● Task to complete:
From the material below, reproduce exactly the stretch of lines that begins with the line holding "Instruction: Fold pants" and ends with the line holding "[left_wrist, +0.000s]", skipping the pictures.

● Input data:
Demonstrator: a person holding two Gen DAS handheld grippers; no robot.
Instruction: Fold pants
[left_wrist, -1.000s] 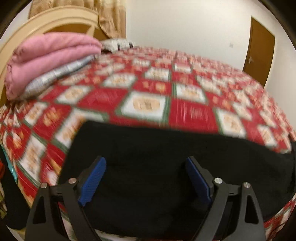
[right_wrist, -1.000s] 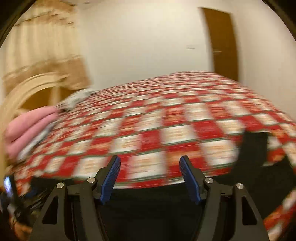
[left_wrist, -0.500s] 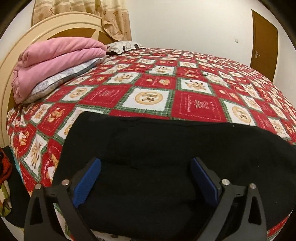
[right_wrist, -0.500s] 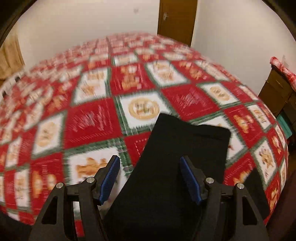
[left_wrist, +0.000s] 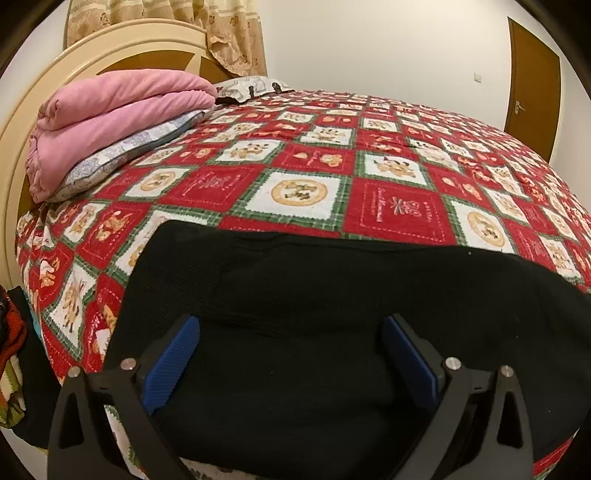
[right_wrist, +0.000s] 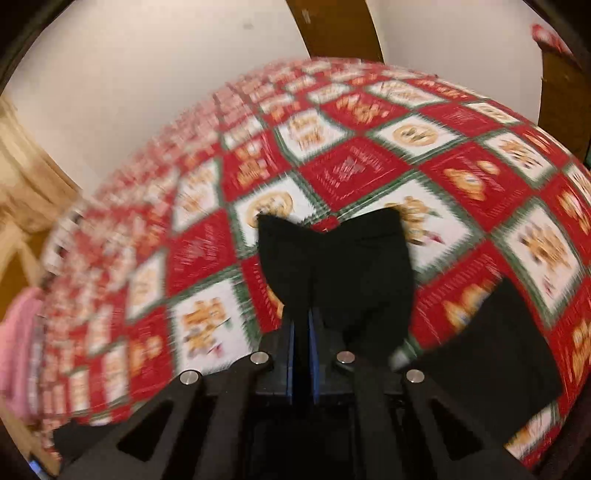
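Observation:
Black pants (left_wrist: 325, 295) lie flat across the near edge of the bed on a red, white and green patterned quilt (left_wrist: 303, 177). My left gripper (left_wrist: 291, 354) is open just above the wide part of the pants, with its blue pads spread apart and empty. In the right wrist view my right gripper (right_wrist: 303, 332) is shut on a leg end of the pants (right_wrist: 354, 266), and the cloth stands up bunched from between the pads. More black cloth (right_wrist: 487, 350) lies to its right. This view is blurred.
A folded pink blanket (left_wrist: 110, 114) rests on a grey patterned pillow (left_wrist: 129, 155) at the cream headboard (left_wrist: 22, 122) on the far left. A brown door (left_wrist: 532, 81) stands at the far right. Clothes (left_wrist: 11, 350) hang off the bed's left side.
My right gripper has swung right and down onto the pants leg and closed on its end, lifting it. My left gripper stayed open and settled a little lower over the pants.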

● Result of the task:
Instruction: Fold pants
[left_wrist, -1.000s] 
[right_wrist, -1.000s] 
[left_wrist, -0.500s] 
[right_wrist, -0.500s] 
[left_wrist, +0.000s] 

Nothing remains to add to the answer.